◆ **Exercise**
All entries below need to be written out exactly, but without their pictures.

◆ **Data for processing**
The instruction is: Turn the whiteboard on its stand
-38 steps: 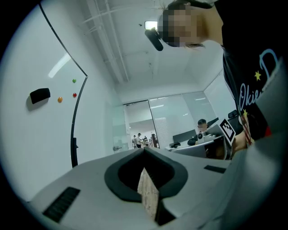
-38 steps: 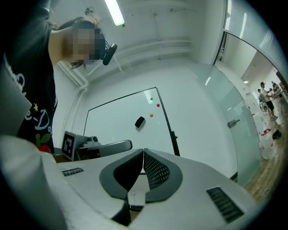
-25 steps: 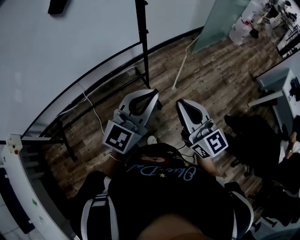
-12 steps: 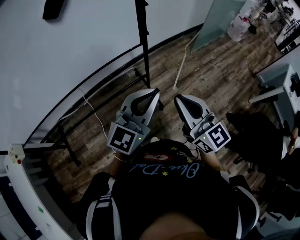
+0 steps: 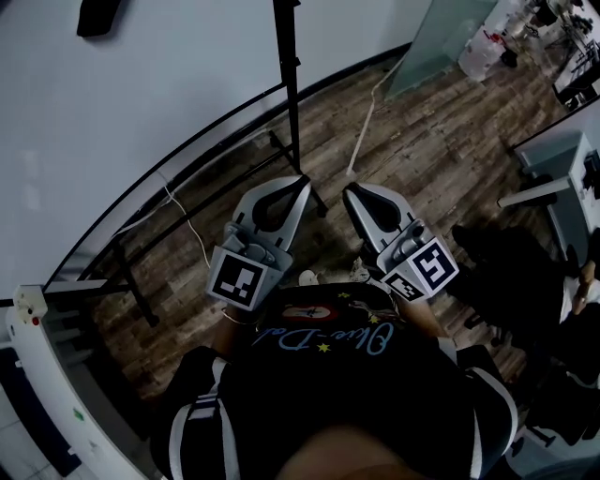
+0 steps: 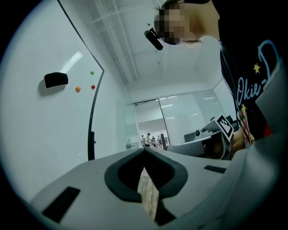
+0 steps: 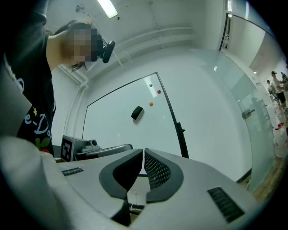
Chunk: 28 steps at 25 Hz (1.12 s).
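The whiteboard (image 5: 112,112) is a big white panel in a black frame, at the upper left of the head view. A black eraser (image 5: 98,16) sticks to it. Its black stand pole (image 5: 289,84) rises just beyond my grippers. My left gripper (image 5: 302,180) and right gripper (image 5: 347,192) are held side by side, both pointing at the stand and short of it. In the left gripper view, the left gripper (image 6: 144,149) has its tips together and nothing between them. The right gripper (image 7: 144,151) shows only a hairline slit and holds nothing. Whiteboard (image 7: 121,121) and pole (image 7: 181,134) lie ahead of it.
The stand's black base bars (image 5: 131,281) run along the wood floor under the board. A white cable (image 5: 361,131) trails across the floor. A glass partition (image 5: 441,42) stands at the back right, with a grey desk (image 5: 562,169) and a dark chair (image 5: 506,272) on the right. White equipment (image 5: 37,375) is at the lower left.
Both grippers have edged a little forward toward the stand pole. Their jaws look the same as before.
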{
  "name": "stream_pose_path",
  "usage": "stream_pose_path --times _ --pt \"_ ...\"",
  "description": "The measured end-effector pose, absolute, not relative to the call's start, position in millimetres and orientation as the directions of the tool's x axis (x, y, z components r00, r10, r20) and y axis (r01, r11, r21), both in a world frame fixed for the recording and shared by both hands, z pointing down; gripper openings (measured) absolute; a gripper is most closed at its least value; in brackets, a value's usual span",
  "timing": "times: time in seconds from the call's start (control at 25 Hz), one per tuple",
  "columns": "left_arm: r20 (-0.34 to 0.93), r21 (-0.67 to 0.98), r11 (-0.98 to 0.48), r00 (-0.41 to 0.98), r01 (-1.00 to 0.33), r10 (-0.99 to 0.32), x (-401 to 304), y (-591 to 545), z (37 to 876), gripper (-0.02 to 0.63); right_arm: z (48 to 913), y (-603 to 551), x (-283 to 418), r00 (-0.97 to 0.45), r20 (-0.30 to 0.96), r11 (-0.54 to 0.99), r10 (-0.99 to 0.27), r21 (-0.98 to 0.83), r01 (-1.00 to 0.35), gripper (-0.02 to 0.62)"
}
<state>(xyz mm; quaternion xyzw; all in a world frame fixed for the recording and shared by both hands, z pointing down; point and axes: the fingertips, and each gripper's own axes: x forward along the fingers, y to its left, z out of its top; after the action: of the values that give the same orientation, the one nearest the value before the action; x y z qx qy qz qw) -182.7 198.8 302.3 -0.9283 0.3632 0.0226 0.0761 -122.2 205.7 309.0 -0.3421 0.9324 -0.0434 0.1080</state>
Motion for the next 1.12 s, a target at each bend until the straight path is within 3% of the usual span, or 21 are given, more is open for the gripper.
stream_pose_path --times 1.12 --pt "-0.063 -0.167 -0.562 0.577 -0.81 -0.814 -112 111 293 0.017 305 103 -53 -0.868 -0.208 0.89 -0.452 -0.177 -0.421 0.051"
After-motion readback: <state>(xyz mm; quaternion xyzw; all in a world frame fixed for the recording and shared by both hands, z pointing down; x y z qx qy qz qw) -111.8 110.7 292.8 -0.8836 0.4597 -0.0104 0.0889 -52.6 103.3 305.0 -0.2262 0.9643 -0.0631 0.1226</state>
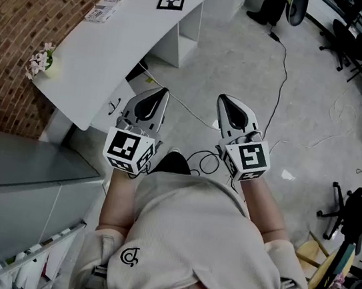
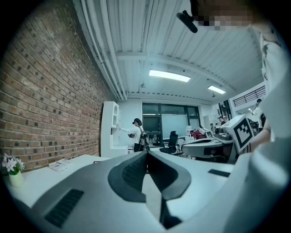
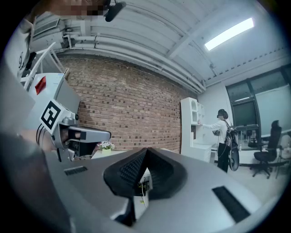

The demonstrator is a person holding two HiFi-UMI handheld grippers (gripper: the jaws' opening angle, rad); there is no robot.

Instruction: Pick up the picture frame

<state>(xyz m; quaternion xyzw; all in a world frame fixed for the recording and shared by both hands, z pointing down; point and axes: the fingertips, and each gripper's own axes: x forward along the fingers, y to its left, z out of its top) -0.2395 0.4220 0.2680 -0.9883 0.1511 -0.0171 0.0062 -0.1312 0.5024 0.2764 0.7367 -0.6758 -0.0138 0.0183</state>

◆ **Answer section**
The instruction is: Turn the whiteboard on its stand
-38 steps: 
-38 steps: 
-25 steps: 
-12 steps: 
+0 steps: 
+0 steps: 
+0 steps: 
Chunk: 28 steps at 25 Hz (1.12 s).
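The whiteboard (image 5: 112,112) is a big white panel in a black frame, at the upper left of the head view. A black eraser (image 5: 98,16) sticks to it. Its black stand pole (image 5: 289,84) rises just beyond my grippers. My left gripper (image 5: 302,180) and right gripper (image 5: 347,192) are held side by side, both pointing at the stand and short of it. In the left gripper view, the left gripper (image 6: 144,149) has its tips together and nothing between them. The right gripper (image 7: 144,151) shows only a hairline slit and holds nothing. Whiteboard (image 7: 121,121) and pole (image 7: 181,134) lie ahead of it.
The stand's black base bars (image 5: 131,281) run along the wood floor under the board. A white cable (image 5: 361,131) trails across the floor. A glass partition (image 5: 441,42) stands at the back right, with a grey desk (image 5: 562,169) and a dark chair (image 5: 506,272) on the right. White equipment (image 5: 37,375) is at the lower left.
Both grippers have edged a little forward toward the stand pole. Their jaws look the same as before.
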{
  "name": "stream_pose_path",
  "usage": "stream_pose_path --times _ --pt \"_ ...\"",
  "description": "The measured end-effector pose, absolute, not relative to the call's start, position in millimetres and orientation as the directions of the tool's x axis (x, y, z components r00, r10, r20) and y axis (r01, r11, r21), both in a world frame fixed for the recording and shared by both hands, z pointing down; gripper openings (measured) absolute; a gripper is most closed at its least value; in brackets, a value's usual span",
  "timing": "times: time in seconds from the call's start (control at 25 Hz), one per tuple",
  "columns": "left_arm: r20 (-0.34 to 0.93), r21 (-0.67 to 0.98), r11 (-0.98 to 0.48), r00 (-0.41 to 0.98), r01 (-1.00 to 0.33), r10 (-0.99 to 0.32), x (-401 to 304), y (-591 to 545), z (37 to 876), gripper (-0.02 to 0.63); right_arm: z (48 to 913), y (-603 to 551), x (-283 to 418), r00 (-0.97 to 0.45), r20 (-0.30 to 0.96), r11 (-0.54 to 0.99), r10 (-0.99 to 0.27), r21 (-0.98 to 0.83), r01 (-1.00 to 0.35), gripper (-0.02 to 0.62)"
}
<state>(xyz mm; quaternion xyzw; all in a world frame fixed for the recording and shared by both hands, z pointing down; point and axes: the fingertips, and each gripper's own axes: x forward along the fingers, y to its left, z out of its top; after the action: of the values that give the same orientation, the one nearest the value before the action; x y z qx qy qz qw) -182.7 198.8 302.3 -0.9283 0.3632 0.0226 0.0761 -122.2 205.7 309.0 -0.3421 0.9324 -0.0434 0.1080</state>
Motion for the next 1.12 s, a target at each bend until the straight path is within 3% of the usual span, or 21 are given, more is open for the gripper.
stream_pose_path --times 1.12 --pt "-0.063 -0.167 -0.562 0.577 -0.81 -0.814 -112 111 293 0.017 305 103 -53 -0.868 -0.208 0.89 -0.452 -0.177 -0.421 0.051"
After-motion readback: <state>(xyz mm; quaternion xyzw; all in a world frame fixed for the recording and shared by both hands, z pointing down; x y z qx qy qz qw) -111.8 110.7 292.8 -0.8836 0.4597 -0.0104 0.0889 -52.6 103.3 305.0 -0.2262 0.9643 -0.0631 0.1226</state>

The demonstrator is a person holding two HiFi-UMI handheld grippers (gripper: the jaws' opening angle, rad); there is no robot.

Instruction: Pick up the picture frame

<state>(xyz m; quaternion xyzw; all in a world frame fixed for the recording and shared by both hands, z pointing down; point and axes: the fingertips, and each gripper's own axes: x forward along the fingers, y to its left, z out of its top) -0.2395 0.4220 0.2680 -0.9883 0.1511 -0.0171 0.0062 -0.1312 0.5024 0.2764 0.7367 -0.6758 -0.0138 0.0183</state>

This completes the answer to the exercise.